Do we feel touch where it actually occurs, or where the brain believes the body to be?
A study shows that the sense of body ownership shapes tactile perception, influencing both what we feel and how the brain processes touch.
Published Mar 16, 2026
The way we feel our body results from a delicate balance between sensory signals and the way the brain constructs the boundary between “self” and “other.” Touch, in particular, is one of the pillars of this bodily identity: it is through touch that we distinguish what belongs to our body from what is external to it. But does this relationship work only in one direction? If the brain believes that something external is part of the body, can that change the way we feel touch?
In a study led by Alberto Pisoni and Carlotta Fossataro, this question was explored using the Rubber Hand Illusion, which temporarily leads a person to feel a fake hand as if it were their own. After each illusory phase, participants received touches either on the fake hand (which they experienced as embodied) or on the real hand.
The results revealed a consistent pattern: when participants saw the fake hand being touched, they felt the touch as more intense, even without receiving any real tactile stimulation; and when the touch was actually applied to the real hand, they experienced it as less intense. This effect depended on how strongly the person felt that the fake hand truly belonged to their body. In other words, the more the fake hand was perceived as “mine,” the more the brain amplified the sensation of touch on that hand, and decreased it on the real hand. This reflects a top‑down mechanism, in which the brain “decides,” from higher‑level processes, where touch should be felt more strongly-adjusting perception as if turning a volume knob.

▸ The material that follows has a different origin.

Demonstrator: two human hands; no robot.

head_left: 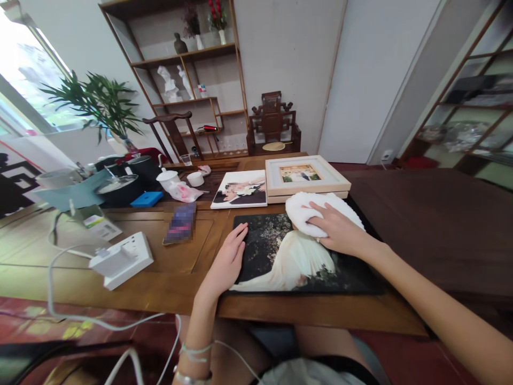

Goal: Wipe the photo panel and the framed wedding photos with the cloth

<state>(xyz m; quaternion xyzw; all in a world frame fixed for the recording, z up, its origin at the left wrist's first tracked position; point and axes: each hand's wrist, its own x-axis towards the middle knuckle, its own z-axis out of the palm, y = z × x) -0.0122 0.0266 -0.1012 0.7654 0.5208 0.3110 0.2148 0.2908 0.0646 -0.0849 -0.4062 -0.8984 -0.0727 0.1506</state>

To understand the associated neural mechanism, the authors used TMS‑EEG focused on alpha‑band connectivity in the somatosensory cortex (S1), a key area for touch. They found that this connectivity increased for visual touch on the embodied hand and decreased for real touch on the actual hand. This means that the brain reorganizes its tactile network depending on what it considers to be part of the body.
Thus, the present study suggests that we do not feel only because we are touched; we feel because the brain decides what is “mine.” The sense of body ownership shapes tactile perception, influencing both what we feel and how the brain processes touch. This study was published in the scientific journal Proceedings of the National Academy of Sciences, in the article Body ownership gates tactile awareness by reshaping the somatosensory functional connectivity, as a part of research project 311/20 - How body ownership shapes tactile awareness: Inducing phantom sensations and measuring their electrophysiological correlates in immersive virtual reality, supported by the Bial Foundation.
ABSTRACT
We all likely agree that tactile experience contributes to the emergence of the feeling of ownership over one’s own body. Is the opposite true? We answered this question by testing whether and how the sense of body ownership gates our tactile experience. In two experiments, we exploited a well-known multisensory illusion (Rubber Hand Illusion) to induce participants to feel a fake hand as belonging to their body, while their own hand was left in a disembodiment state (illusory-phases). After each illusory phase, a tactile stimulus was delivered to either the fake (embodied) hand or the real (disembodied) hand (testing-phases). Experiment 1 shows that the illusory phase significantly modulates the subjective feeling of touch experienced in the testing-phase, increasing tactile sensations when participants observed the fake (embodied) hand being touched (visual-touch), and decreasing them when the real (disembodied) hand was touched (real-touch). Experiment 2 investigated, by using TMS-EEG, the neural mechanism supporting this diametrical modulation of subjective feeling of touch, focusing on alpha-band oscillatory networks as the neural correlate of somatosensory awareness. S1 alpha-band connectivity fully matches the behavioral results, significantly increasing in visual-touch and decreasing in real-touch. In both experiments, a greater embodiment experienced in the illusory-phase significantly predicted higher behavioral and neurofunctional responses to visual-touch and lower responses to real-touch in the testing-phase. Altogether, our findings demonstrate that the sense of body ownership exerts a top-down modulation on tactile awareness and may do so by increasing or decreasing the strength of the somatosensory network involved in tactile awareness.